START is the first HIV treatment trial to incorporate SNA events as part of the primary endpoint, and one of the challenges we faced in the design is that there are no data from observational studies to provide any guidance on the rate of these events in the target populations for START as these events are not systematically collected in cohorts. More generally, there is little information on morbidity and mortality in patients starting ART at a CD4 count > 500 cells/μL. Our assumptions about the event rates were arrived at in several steps. First, we fitted two models for the evolution of CD4 count over time before and after ART initiation and estimated the parameters of these models as described in Appendix A. Second, we estimated the `true' CD4 counts corresponding to the observed (measured) CD4 counts used in the estimation by their BLUPs. If Y(t) is the observed CD4 count at time t and X(t) is the corresponding `true' (unobservable) count, the BLUP of Y(t) is the conditional mean of X(t) given the observed value Y(t).
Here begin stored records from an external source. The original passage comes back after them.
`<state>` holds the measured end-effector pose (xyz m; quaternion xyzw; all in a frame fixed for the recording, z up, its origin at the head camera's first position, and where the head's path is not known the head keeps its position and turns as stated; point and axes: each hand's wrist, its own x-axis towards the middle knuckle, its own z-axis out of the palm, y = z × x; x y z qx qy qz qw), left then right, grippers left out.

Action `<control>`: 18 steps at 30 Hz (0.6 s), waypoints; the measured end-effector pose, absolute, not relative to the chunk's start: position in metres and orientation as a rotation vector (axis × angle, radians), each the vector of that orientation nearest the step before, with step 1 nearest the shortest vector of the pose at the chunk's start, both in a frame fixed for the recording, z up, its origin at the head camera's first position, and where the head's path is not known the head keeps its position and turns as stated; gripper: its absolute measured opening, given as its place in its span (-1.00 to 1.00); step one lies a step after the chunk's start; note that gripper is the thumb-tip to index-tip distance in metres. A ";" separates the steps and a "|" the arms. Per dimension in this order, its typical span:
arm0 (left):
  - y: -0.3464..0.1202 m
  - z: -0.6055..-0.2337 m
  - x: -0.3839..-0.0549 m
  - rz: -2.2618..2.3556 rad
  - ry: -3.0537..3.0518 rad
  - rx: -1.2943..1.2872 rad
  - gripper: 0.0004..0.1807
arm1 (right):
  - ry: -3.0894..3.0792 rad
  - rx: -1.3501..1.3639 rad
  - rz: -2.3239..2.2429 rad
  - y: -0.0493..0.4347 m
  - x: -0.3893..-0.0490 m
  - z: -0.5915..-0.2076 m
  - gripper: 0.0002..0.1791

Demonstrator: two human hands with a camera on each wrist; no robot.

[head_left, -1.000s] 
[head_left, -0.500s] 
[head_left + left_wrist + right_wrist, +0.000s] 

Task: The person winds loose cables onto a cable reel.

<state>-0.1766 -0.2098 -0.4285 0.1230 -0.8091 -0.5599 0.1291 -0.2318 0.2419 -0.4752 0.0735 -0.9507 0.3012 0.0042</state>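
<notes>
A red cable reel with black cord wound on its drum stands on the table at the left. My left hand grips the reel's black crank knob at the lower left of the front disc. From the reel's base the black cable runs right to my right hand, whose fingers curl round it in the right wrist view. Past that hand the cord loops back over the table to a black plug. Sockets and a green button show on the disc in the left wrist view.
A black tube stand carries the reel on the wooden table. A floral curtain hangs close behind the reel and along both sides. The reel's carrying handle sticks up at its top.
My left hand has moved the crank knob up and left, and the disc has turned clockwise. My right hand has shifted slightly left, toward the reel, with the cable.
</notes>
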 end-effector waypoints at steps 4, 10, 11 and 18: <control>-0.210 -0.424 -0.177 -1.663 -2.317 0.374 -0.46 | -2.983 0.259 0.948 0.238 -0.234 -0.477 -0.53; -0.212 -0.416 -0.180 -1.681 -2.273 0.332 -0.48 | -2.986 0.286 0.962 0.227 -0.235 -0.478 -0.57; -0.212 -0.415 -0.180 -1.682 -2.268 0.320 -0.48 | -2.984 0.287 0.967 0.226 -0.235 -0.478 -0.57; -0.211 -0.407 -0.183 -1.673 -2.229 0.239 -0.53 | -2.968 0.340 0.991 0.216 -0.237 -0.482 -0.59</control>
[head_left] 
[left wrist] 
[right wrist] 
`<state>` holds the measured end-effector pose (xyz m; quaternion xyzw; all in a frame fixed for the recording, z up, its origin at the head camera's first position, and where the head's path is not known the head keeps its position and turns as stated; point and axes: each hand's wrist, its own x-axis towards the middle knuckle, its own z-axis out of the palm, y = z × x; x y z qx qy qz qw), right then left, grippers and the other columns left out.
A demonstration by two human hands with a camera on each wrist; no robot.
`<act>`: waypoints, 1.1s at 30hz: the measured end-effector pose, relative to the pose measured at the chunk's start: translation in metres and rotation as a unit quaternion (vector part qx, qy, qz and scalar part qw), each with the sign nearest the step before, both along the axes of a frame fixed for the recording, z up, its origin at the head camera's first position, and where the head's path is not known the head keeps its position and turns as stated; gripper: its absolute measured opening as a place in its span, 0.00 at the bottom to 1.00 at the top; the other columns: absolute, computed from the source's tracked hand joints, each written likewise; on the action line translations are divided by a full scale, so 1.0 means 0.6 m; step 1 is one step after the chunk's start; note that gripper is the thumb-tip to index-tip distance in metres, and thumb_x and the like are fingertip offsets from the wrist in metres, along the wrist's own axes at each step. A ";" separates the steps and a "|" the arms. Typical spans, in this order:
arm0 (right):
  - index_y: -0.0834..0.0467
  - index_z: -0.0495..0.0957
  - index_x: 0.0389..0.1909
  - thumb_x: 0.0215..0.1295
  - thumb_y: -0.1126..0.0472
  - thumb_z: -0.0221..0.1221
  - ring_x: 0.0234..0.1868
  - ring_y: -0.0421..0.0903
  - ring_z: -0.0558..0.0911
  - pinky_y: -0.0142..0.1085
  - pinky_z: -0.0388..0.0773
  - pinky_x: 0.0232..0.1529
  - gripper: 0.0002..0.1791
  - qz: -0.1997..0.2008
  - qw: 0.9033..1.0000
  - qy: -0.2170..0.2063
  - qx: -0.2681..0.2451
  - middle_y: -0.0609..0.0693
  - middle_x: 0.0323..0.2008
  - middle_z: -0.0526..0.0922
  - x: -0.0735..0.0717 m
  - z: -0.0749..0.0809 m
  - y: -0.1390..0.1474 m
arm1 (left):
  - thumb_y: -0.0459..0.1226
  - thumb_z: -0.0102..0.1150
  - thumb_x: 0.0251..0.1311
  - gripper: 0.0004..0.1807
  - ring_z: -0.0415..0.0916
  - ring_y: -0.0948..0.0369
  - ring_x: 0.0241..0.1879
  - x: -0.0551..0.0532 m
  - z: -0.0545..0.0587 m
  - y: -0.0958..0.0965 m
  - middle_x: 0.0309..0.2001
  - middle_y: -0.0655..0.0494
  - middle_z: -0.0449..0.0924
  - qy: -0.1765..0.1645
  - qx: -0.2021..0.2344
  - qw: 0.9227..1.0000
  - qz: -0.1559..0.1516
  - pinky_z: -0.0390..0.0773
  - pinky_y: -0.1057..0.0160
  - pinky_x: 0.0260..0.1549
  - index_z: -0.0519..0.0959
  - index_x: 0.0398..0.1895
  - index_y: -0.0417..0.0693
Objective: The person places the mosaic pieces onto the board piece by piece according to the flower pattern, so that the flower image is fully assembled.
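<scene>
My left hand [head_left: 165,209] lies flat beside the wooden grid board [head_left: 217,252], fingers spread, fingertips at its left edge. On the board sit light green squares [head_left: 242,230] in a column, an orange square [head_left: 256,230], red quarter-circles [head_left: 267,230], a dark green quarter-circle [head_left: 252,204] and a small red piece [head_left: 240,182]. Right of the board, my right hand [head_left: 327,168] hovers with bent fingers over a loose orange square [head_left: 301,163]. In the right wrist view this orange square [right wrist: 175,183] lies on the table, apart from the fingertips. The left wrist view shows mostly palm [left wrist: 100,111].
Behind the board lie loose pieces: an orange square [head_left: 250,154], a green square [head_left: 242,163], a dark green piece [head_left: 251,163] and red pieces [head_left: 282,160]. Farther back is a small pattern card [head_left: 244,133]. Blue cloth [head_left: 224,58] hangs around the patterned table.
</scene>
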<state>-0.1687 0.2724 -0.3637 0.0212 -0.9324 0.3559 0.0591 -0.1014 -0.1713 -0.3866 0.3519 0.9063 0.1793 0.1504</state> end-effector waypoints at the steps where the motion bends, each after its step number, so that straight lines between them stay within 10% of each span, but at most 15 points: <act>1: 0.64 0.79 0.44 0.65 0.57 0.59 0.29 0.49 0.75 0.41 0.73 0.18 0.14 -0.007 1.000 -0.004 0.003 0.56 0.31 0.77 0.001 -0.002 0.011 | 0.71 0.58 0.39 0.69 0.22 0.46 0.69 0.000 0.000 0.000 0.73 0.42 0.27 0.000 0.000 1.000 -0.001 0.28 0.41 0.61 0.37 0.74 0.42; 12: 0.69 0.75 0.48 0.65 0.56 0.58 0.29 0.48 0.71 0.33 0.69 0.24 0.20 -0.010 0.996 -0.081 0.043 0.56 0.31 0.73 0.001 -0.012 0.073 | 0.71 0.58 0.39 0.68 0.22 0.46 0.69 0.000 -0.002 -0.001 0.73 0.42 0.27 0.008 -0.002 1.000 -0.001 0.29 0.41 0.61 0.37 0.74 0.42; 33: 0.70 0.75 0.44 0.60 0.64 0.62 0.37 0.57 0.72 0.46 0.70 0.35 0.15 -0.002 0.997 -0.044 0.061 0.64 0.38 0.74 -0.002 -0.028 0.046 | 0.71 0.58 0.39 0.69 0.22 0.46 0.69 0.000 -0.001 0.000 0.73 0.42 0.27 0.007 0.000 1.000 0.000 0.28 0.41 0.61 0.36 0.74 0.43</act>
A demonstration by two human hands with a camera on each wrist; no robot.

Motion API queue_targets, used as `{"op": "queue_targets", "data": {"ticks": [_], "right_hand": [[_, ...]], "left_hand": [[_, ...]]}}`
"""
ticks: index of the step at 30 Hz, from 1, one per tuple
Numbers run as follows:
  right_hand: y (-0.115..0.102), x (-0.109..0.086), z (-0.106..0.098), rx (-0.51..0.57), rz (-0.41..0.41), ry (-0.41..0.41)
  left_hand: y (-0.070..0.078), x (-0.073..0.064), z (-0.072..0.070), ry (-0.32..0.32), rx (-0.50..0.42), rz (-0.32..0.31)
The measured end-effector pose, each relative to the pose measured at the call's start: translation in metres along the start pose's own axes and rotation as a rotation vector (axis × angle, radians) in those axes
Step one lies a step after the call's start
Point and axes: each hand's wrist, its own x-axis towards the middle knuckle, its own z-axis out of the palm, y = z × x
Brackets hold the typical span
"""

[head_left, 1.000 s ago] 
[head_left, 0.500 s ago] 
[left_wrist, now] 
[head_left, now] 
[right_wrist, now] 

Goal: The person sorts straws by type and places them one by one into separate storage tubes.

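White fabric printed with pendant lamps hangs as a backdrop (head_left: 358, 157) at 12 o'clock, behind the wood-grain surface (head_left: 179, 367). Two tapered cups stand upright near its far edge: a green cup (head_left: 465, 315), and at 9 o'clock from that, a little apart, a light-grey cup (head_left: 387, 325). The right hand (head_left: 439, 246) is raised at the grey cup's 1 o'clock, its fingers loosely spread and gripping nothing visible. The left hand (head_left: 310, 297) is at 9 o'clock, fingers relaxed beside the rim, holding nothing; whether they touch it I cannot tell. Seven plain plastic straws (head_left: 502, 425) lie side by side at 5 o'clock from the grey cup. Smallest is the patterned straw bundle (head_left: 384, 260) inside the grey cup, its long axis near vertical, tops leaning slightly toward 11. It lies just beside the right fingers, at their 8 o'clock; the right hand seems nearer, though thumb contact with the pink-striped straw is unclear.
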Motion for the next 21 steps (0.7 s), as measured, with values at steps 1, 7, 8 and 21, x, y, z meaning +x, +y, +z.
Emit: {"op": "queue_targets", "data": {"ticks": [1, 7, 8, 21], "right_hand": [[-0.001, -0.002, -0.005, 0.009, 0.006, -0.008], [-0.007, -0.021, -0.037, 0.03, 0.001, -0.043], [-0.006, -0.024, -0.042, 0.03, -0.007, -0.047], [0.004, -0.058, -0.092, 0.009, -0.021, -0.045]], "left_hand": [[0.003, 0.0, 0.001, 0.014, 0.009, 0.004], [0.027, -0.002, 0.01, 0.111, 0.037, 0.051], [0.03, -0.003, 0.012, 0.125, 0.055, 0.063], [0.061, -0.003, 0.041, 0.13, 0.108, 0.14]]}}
Third, we estimated the relationship between latest (`true' and observed) CD4 count and rates of serious AIDS (including AIDS-related death), death from any cause, and non-AIDS-related death using data from CASCADE [42] (and UK CHIC [10] for serious AIDS or death by latest observed CD4 only). This relationship was estimated separately before and after ART initiation. The rate of SNA events was assumed to be a constant multiple of the rate of non-AIDS-related death, regardless of the level of current CD4 count. We describe the implementation of the third step (steps 1 and 2 are detailed in Appendix A) and the way these steps were combined to estimate the primary event rate during follow-up. We assumed that the event rates are determined by current `true' CD4 count, and that the relationship between current CD4 count and the event rates after ART initiation is the same in the early and deferred treatment groups.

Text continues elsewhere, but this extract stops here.